The company under section 5(3) of the legislation has the discretion to include entrenchment in articles of association. However, the concept of entrenchment was not present under the previous act which is companies Act, 1956. The format for the articles of association of a company must be in the manner prescribed by the form provided in Schedule I of the Companies Act, 2013.

Alteration of Articles
Section 14 of the Companies Act, 2013 lays down the provisions for the alteration of articles of association. The alterations made under this section is subject to the provisions of this act.

Under this section there can be conversions of:
  • A Private company into public company or,
  • A Public company into private company

The proviso of subsection 1 of section 14 puts on a restriction on the alteration of articles of association of private companies in such a manner where it no longer includes the limitations which are required to be included for private company under this act, after such alteration from the same date onwards will cease to be a private company under this act.

Company can alter its Article by:
  • By adopting a new set of articles;
  • By the way of addition or insertion of new clause/s;
  • By removing clause/s;
  • By amending particular clause/s;
  • By substitution of particular clause/s;

Restrictions on alteration of articles
  • The alteration must be subject to the provisions of Companies Act, 2013.
  • Powers provided under memorandum association shall not be exceeded by the alteration. In case of conflict the memorandum of association shall prevail.
  • The alteration must be bonafide in nature. Anything illegal or opposing public policy must not be included.
  • No alteration can conclude fraud by the majority on minority.
  • The provisions for retrenchment can be inserted only when agreed by all the members in the case of a private company and in case of a public company by special resolution.
  • No retrospective effect shall take place by alteration of articles. Articles come into operation only from the date of the amendment.
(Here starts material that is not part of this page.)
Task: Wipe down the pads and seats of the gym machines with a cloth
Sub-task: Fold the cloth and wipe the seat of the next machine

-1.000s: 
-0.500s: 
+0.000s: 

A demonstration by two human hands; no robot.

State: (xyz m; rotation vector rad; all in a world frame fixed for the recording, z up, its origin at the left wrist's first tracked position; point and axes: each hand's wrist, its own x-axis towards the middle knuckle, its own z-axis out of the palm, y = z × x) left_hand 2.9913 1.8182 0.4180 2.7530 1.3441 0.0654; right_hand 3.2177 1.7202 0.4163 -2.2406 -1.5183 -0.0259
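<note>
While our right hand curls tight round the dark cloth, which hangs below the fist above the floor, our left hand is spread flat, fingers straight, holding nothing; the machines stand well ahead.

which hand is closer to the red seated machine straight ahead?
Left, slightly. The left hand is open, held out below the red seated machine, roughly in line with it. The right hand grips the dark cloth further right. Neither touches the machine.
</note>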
Alteration in cross purposes with memorandum of association
When there are alteration in articles of associations it clearly effects the memorandum of association. In the case of Hutton vs. Scarborough Cliff Hotel Co.[1], in the general meeting a resolution was passed by providing the power to issue new shares with preferential dividend but no such power was provided by the memorandum.

This alteration was declared inoperative as the issuing of new shares with the preferential dividend was considered as a variation of the constitution of the company fixed by the memorandum. Memorandum was silent as it neither authorize nor did it prohibit the issue of preference shares. The court said that either expressly or impliedly the power of alteration of the articles is only subject to what is clearly prohibited by the memorandum.

In Chithambaram Chettiar vs. Krishna Aiyangar[2] a company secretary accepted the job on the remuneration of Rs. 50 per month. This provision was provided in the articles of association. After the alteration, the monthly remuneration reduces to Rs. 25 per month. The court held that if the contract totally depends upon the provision of the articles of association then the alteration will naturally be operative but if the company has entered into an independent agreement than the company may repudiate it by changing articles but will be answerable in damages for breach.

The amended articles have same effect as that of the original articles of association. The articles shall have a binding effect on both the company and its member articles shall have a binding effect on both the company and its members to the same extent as if it was signed by the company and by each member.

Relation between Articles of Association and Memorandum of Association
Articles of association is a subsidiary of memorandum of association. Memorandum of association is the supreme document while Articles of association is subordinate document. The articles must be in consonance with the memorandum of association. This is because the object of the memorandum is to provide the purpose for which the company is established whereas the articles provide the manner in which the conduct of the company has to be carried out.

If the company does something that is beyond the memorandum than it is completely void and incapable of ratification whereas if a company does anything in contravention of the articles of association then such provision will be held irregular and can always be confirmed by the shareholders.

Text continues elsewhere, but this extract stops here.